The Royal Ballet School is to launch the latest development of a four-year education campaign by collaborating with the National Gallery
. On 8 December, 66 students from The Royal Ballet School, Forest Hill School and Sydenham Girls School will meet for the first time to begin the process of producing their own creative responses to the theme of the moving body as depicted in the National Gallery’s collection.
This collaboration also marks a new departure for Line of Vision – the National Gallery’s outreach programme, which has been running for the past six years. Line of Vision aims to ensure inclusion for young people by providing practical opportunities for them to engage with the Gallery’s collection.
All 66 students will take part in discussion and drawing sessions at the National Gallery, followed by a creative movement workshop to be held at The Royal Ballet School in Covent Garden.
It is the first time a collaboration of this sort has taken place between The Royal Ballet School and the National Gallery. It offers an exciting opportunity for the National Gallery to extend the scope of its outreach programme for young people. It also marks a new development in The Royal Ballet School’s campaign to provide opportunities for Royal Ballet School students and state school pupils to work collaboratively.
The young people will work with teachers from The Royal Ballet School’s Dance Partnership and Access Programme and a contemporary artist to create pieces of original dance and sculptures – all inspired by the moving body as portrayed in a selection of National Gallery paintings.

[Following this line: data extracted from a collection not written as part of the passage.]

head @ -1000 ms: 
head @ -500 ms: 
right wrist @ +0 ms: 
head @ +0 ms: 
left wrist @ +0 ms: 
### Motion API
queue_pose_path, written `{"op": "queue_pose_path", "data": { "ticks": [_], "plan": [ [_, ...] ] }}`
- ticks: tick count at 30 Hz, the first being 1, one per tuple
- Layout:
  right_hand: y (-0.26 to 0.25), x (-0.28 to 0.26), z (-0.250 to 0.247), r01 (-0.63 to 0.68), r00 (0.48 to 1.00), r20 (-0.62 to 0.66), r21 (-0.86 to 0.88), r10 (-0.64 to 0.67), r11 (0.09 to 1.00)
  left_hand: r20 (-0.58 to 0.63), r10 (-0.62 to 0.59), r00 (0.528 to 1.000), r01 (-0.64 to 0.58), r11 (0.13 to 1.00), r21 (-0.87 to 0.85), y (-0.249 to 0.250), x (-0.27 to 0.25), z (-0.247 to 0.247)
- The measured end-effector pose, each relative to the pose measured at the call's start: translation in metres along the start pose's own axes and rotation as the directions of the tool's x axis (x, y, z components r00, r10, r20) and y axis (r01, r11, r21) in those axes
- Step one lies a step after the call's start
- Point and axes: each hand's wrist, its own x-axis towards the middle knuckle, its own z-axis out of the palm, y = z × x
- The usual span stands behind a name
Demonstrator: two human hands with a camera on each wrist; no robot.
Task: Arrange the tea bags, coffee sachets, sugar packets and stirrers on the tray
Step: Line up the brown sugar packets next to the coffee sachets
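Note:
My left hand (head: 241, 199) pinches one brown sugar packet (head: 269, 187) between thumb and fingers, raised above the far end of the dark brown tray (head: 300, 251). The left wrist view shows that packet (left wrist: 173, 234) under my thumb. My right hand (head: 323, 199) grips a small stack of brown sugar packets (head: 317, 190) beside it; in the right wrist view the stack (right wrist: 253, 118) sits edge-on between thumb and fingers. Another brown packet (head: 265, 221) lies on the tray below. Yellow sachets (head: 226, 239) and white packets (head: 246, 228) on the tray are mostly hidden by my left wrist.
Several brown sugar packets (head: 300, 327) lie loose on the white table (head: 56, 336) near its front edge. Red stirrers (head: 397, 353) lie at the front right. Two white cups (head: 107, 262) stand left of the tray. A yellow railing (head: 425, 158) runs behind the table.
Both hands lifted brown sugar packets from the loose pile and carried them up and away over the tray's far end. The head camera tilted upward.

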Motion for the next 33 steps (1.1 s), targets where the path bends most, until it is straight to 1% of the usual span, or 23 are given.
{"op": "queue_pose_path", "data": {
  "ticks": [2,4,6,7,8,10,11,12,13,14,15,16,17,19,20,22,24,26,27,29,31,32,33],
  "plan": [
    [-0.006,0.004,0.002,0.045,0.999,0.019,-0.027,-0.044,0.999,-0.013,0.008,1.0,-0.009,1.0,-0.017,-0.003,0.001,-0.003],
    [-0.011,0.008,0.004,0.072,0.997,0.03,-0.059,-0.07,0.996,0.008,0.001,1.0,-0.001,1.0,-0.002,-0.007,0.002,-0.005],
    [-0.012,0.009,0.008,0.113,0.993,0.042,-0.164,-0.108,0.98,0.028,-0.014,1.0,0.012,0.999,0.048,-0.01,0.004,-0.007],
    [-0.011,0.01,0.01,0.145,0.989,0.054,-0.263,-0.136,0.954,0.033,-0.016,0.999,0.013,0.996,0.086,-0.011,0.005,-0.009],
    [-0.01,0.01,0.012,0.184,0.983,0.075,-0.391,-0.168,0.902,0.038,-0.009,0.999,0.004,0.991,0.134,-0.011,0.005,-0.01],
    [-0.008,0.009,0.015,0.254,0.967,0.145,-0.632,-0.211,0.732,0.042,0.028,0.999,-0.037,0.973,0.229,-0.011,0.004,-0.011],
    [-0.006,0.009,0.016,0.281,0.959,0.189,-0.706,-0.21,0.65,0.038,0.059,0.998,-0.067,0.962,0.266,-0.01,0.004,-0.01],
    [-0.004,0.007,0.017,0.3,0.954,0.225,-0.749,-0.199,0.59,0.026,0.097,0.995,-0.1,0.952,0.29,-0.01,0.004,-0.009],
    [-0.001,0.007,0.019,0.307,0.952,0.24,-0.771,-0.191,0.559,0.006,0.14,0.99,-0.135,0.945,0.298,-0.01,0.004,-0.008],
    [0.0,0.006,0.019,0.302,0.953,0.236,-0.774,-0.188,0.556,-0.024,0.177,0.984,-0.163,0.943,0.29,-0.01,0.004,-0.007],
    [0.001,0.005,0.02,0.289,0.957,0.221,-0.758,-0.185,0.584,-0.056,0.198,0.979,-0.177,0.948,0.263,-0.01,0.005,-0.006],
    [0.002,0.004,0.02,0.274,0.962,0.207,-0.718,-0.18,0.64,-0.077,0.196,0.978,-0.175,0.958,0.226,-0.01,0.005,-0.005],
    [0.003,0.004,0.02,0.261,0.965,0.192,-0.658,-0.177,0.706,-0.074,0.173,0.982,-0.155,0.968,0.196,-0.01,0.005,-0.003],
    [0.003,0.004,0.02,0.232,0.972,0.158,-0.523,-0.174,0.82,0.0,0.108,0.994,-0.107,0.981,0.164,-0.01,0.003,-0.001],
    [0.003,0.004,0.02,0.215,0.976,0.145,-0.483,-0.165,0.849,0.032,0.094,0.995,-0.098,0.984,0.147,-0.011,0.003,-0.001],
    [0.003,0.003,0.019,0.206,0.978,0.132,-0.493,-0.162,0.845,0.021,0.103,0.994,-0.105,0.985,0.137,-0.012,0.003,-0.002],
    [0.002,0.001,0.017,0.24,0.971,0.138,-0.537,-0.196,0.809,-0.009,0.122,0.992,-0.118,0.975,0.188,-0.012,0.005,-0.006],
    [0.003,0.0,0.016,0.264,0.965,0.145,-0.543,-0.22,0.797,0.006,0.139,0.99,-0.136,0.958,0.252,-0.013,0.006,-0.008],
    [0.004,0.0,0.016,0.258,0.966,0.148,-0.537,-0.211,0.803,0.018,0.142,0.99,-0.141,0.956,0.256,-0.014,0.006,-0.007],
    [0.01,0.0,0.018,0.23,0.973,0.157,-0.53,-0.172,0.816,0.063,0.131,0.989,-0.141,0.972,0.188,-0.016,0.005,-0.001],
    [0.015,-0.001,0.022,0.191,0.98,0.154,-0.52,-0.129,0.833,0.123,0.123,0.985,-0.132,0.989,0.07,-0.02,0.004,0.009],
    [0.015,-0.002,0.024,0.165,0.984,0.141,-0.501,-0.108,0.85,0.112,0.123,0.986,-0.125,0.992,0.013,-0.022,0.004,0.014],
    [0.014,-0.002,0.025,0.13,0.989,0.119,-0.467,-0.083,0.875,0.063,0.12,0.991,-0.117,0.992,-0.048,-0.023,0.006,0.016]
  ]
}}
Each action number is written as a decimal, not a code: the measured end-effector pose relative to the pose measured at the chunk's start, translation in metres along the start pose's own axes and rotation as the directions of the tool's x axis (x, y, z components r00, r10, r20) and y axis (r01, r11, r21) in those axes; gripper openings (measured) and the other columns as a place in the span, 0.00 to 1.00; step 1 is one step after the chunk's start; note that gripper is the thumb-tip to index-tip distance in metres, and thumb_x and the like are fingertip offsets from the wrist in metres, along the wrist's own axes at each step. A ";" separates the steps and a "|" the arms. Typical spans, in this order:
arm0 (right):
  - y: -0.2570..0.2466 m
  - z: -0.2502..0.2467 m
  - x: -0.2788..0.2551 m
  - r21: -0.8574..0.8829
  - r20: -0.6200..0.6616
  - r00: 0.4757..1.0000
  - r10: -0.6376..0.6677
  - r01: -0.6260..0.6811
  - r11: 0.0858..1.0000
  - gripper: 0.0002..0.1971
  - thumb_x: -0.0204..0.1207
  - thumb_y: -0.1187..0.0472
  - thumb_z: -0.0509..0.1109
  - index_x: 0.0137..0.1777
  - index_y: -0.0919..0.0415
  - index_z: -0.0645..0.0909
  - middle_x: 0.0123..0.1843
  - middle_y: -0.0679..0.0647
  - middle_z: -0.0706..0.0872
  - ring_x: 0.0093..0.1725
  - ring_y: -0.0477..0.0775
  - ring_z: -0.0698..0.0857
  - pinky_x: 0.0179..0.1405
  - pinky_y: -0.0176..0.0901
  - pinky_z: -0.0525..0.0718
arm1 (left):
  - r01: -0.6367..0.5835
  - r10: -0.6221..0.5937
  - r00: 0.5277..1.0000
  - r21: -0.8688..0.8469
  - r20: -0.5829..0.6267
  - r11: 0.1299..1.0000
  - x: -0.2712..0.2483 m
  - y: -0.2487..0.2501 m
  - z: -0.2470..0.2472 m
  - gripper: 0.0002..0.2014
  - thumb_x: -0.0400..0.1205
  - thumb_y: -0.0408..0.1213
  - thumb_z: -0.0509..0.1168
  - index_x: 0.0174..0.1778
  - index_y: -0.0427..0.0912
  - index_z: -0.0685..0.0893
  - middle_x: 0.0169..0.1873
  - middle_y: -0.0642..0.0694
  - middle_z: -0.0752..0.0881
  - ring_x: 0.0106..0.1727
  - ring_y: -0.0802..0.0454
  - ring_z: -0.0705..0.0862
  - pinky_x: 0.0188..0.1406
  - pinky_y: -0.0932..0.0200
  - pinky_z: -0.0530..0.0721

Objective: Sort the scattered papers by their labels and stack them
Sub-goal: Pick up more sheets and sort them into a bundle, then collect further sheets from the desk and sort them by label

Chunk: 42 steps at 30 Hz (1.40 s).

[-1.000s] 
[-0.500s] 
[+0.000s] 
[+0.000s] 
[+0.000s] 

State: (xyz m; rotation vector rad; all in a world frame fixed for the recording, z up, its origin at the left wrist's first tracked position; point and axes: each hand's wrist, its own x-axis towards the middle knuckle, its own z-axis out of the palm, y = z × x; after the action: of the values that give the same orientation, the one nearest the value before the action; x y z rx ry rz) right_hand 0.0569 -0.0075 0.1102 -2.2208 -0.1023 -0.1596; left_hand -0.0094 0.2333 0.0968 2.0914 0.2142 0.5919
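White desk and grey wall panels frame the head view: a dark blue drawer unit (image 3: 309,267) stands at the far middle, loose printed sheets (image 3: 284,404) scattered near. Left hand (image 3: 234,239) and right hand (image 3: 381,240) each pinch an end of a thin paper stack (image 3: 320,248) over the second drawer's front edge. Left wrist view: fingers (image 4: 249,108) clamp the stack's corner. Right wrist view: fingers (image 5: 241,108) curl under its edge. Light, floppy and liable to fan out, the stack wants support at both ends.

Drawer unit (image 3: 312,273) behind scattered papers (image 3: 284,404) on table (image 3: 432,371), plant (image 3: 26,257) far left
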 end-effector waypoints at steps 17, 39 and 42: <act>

The dance and art projects will focus on two paintings by Michelangelo: The Manchester Madonna and The Entombment, as well as Titian’s Bacchus and Ariadne and Giordano’s Perseus turning Phineas and his Followers to Stone.
The young people will discuss and explore the themes, figures, shapes, colours, rhythms and forms found in the paintings before embarking on their own work.
Dance students from The Royal Ballet School, Forest Hill School and Sydenham Girls’ School will create original pieces of choreography, while art students from The Royal Ballet School and Forest Hill School will produce life-size sculptures. The choreography will be presented in The Royal Ballet School’s Margot Fonteyn Theatre, White Lodge, Richmond Park in May 2009 and the sculptures will be showcased at the National Gallery next year.
Emma Rehm, National Gallery Outreach Officer, said, “This collaboration offers a valuable opportunity for young people to experience the paintings first-hand, discuss their responses and engage creatively with the National Gallery’s collection by using it as an inspiration for their own work. It is particularly exciting that they will be exploring it through the dance as well as the visual arts.”
Ginny Brown, Royal Ballet School Dance Partnership and Access Programme Manager, said, “We are delighted to be extending our work by collaborating with the nation’s foremost art gallery. This association not only brings together young people with different skills and experiences but unites two non-verbal art forms by taking inspiration from the moving body.”